**What you will do**
Give the data below again exactly as written, without its pictures.

______

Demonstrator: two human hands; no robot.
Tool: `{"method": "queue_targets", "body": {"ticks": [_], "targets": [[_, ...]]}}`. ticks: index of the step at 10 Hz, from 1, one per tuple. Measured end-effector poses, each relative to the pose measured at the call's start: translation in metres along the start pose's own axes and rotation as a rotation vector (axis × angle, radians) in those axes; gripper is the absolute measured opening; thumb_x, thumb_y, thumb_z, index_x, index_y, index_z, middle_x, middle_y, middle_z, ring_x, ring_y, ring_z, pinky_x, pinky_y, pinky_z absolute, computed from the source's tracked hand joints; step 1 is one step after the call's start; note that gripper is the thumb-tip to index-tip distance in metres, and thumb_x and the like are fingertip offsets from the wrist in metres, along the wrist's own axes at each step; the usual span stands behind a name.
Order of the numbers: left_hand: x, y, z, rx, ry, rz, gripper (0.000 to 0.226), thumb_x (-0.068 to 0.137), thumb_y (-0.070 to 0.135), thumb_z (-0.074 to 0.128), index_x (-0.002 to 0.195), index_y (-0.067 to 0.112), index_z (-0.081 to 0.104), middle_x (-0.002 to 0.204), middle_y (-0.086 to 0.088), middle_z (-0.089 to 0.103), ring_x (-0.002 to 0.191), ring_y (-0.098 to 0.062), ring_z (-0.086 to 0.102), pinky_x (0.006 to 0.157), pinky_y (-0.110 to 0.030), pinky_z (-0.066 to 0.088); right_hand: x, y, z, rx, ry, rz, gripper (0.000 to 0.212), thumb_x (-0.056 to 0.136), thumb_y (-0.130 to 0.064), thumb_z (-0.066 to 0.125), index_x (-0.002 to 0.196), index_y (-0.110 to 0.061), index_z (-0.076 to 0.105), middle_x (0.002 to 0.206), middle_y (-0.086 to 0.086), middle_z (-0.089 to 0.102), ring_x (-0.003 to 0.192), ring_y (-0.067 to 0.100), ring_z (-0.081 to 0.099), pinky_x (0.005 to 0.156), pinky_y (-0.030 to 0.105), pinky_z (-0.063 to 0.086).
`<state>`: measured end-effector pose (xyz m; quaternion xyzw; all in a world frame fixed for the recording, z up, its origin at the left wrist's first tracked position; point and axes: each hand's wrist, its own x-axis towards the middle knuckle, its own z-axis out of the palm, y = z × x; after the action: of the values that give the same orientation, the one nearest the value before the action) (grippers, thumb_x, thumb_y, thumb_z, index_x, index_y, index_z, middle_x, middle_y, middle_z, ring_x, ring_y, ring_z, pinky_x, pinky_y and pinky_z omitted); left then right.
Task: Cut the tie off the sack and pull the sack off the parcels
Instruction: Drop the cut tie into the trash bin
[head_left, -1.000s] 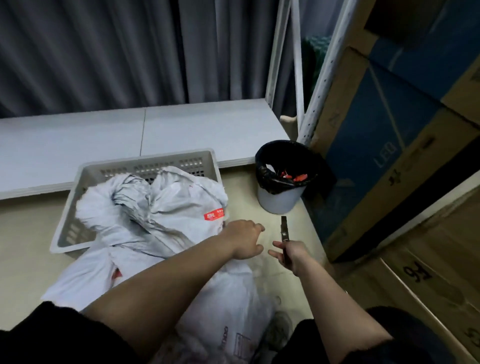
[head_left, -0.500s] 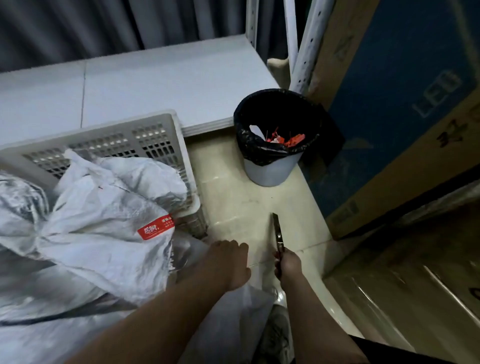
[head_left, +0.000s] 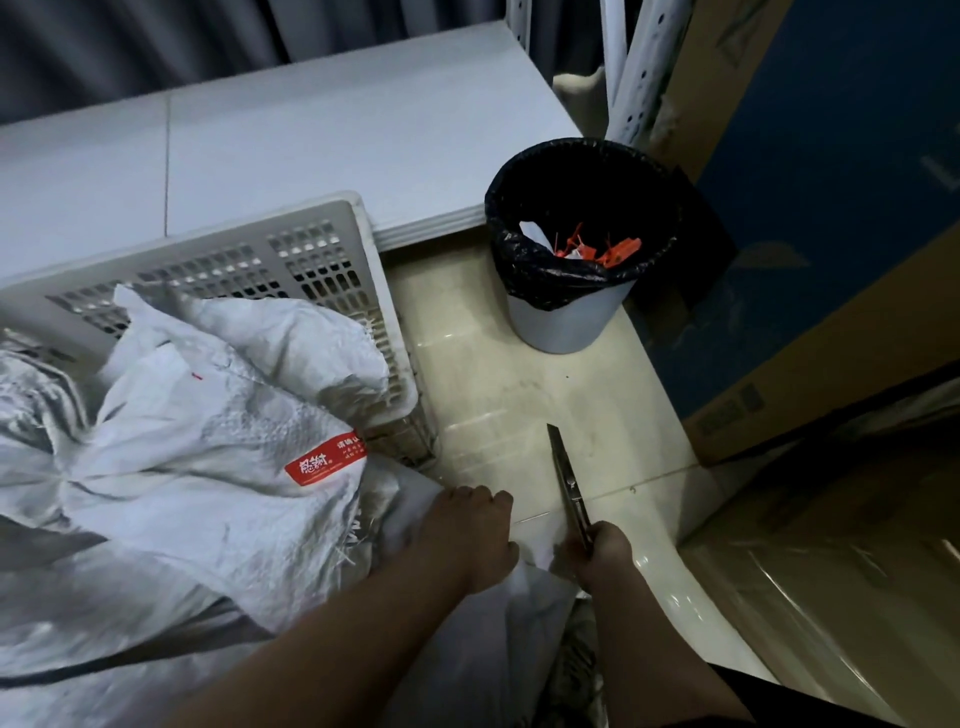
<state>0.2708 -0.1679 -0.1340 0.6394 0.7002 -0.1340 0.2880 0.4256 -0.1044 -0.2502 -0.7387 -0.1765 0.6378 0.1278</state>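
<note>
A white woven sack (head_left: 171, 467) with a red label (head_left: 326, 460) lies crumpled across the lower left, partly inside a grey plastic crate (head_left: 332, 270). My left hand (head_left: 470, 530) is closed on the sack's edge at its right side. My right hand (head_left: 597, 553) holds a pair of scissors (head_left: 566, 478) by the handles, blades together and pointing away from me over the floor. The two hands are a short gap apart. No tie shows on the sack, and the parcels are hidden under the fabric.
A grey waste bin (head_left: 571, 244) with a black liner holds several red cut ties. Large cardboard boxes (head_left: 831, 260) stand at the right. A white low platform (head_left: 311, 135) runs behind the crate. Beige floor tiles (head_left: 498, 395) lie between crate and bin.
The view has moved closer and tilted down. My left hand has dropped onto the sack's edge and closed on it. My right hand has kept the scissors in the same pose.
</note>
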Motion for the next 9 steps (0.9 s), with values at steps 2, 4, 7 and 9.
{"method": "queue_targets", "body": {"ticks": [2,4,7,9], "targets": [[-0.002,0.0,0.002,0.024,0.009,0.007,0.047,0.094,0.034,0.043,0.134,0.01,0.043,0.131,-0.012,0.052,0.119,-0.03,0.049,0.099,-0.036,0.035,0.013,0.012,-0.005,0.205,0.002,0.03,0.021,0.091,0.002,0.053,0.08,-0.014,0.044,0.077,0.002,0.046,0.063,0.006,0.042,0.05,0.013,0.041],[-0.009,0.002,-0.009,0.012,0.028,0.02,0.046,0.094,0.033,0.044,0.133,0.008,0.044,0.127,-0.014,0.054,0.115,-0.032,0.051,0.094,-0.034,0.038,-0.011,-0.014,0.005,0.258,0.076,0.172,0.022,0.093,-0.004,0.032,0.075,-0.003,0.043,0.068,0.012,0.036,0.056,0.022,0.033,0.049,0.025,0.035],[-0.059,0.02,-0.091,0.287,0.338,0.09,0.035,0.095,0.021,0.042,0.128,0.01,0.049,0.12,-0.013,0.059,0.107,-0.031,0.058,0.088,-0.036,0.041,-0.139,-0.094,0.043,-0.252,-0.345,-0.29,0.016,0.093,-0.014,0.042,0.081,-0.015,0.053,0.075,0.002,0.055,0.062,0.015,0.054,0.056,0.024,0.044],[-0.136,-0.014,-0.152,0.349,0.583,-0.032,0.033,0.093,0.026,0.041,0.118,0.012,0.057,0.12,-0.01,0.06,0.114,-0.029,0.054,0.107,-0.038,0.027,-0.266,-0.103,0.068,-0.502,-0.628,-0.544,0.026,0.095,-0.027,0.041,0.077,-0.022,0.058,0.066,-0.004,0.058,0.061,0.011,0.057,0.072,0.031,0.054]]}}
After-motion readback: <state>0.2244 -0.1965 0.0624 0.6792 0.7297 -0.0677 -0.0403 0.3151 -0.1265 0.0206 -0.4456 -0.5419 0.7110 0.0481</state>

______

**Expected answer**
Demonstrator: two human hands; no robot.
Tool: `{"method": "queue_targets", "body": {"ticks": [_], "targets": [[_, ...]]}}`. ticks: index of the step at 10 Hz, from 1, one per tuple. Measured end-effector poses, each relative to the pose measured at the call's start: translation in metres along the start pose's own axes and rotation as a rotation vector (axis × angle, radians) in those axes; gripper is the absolute measured opening; thumb_x, thumb_y, thumb_z, index_x, index_y, index_z, middle_x, middle_y, middle_z, ring_x, ring_y, ring_z, pinky_x, pinky_y, pinky_z absolute, computed from the source's tracked hand joints; step 1 is one step after the call's start; note that gripper is the thumb-tip to index-tip distance in metres, and thumb_x and the like are fingertip offsets from the wrist in metres, along the wrist's own axes at each step; the usual span stands behind a name.
Order of the numbers: left_hand: x, y, z, rx, ry, rz, gripper (0.000 to 0.226), thumb_x (-0.068 to 0.137), thumb_y (-0.070 to 0.135), thumb_z (-0.074 to 0.128), index_x (-0.002 to 0.195), index_y (-0.067 to 0.112), index_z (-0.081 to 0.104), middle_x (-0.002 to 0.204), middle_y (-0.086 to 0.088), middle_z (-0.089 to 0.103), ring_x (-0.002 to 0.191), ring_y (-0.098 to 0.062), ring_z (-0.086 to 0.102), pinky_x (0.006 to 0.157), pinky_y (-0.110 to 0.030), pinky_z (-0.066 to 0.088); right_hand: x, y, z, rx, ry, rz, gripper (0.000 to 0.212), thumb_x (-0.056 to 0.136), thumb_y (-0.130 to 0.064), thumb_z (-0.066 to 0.125), index_x (-0.002 to 0.196), index_y (-0.110 to 0.061), index_z (-0.076 to 0.105), middle_x (0.002 to 0.206), middle_y (-0.086 to 0.086), middle_z (-0.089 to 0.102), ring_x (-0.003 to 0.192), ring_y (-0.067 to 0.100), ring_z (-0.081 to 0.099), pinky_x (0.005 to 0.156), pinky_y (-0.030 to 0.105), pinky_z (-0.063 to 0.086).
`<state>`: measured end-effector pose (xyz m; quaternion xyzw; all in a world frame fixed for the recording, z up, its origin at the left wrist's first tracked position; point and axes: each hand's wrist, its own x-axis towards the middle knuckle, its own z-axis out of the palm, y = z × x; after the action: of the values that give the same orientation, the one nearest the value before the action) (grippers, thumb_x, thumb_y, thumb_z, index_x, index_y, index_z, middle_x, middle_y, middle_z, ring_x, ring_y, ring_z, pinky_x, pinky_y and pinky_z omitted); left then right.
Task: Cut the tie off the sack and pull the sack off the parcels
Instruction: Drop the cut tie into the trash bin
[head_left, -1.000s] 
[head_left, -0.500s] 
[head_left, +0.000s] 
<state>0.2708 -0.1679 -0.1340 0.6394 0.7002 -0.1340 0.2880 0.4256 -0.1044 -0.2502 -0.7387 -0.1765 0.6378 0.1278</state>
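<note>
A white woven sack (head_left: 171, 467) with a red label (head_left: 326, 460) lies crumpled across the lower left, partly inside a grey plastic crate (head_left: 332, 270). My left hand (head_left: 470, 530) is closed on the sack's edge at its right side. My right hand (head_left: 597, 553) holds a pair of scissors (head_left: 566, 478) by the handles, blades together and pointing away from me over the floor. The two hands are a short gap apart. No tie shows on the sack, and the parcels are hidden under the fabric.
A grey waste bin (head_left: 571, 244) with a black liner holds several red cut ties. Large cardboard boxes (head_left: 831, 260) stand at the right. A white low platform (head_left: 311, 135) runs behind the crate. Beige floor tiles (head_left: 498, 395) lie between crate and bin.
The view has moved closer and tilted down. My left hand has dropped onto the sack's edge and closed on it. My right hand has kept the scissors in the same pose.
</note>
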Motion for the next 9 steps (0.9 s), with values at steps 2, 4, 7 and 9.
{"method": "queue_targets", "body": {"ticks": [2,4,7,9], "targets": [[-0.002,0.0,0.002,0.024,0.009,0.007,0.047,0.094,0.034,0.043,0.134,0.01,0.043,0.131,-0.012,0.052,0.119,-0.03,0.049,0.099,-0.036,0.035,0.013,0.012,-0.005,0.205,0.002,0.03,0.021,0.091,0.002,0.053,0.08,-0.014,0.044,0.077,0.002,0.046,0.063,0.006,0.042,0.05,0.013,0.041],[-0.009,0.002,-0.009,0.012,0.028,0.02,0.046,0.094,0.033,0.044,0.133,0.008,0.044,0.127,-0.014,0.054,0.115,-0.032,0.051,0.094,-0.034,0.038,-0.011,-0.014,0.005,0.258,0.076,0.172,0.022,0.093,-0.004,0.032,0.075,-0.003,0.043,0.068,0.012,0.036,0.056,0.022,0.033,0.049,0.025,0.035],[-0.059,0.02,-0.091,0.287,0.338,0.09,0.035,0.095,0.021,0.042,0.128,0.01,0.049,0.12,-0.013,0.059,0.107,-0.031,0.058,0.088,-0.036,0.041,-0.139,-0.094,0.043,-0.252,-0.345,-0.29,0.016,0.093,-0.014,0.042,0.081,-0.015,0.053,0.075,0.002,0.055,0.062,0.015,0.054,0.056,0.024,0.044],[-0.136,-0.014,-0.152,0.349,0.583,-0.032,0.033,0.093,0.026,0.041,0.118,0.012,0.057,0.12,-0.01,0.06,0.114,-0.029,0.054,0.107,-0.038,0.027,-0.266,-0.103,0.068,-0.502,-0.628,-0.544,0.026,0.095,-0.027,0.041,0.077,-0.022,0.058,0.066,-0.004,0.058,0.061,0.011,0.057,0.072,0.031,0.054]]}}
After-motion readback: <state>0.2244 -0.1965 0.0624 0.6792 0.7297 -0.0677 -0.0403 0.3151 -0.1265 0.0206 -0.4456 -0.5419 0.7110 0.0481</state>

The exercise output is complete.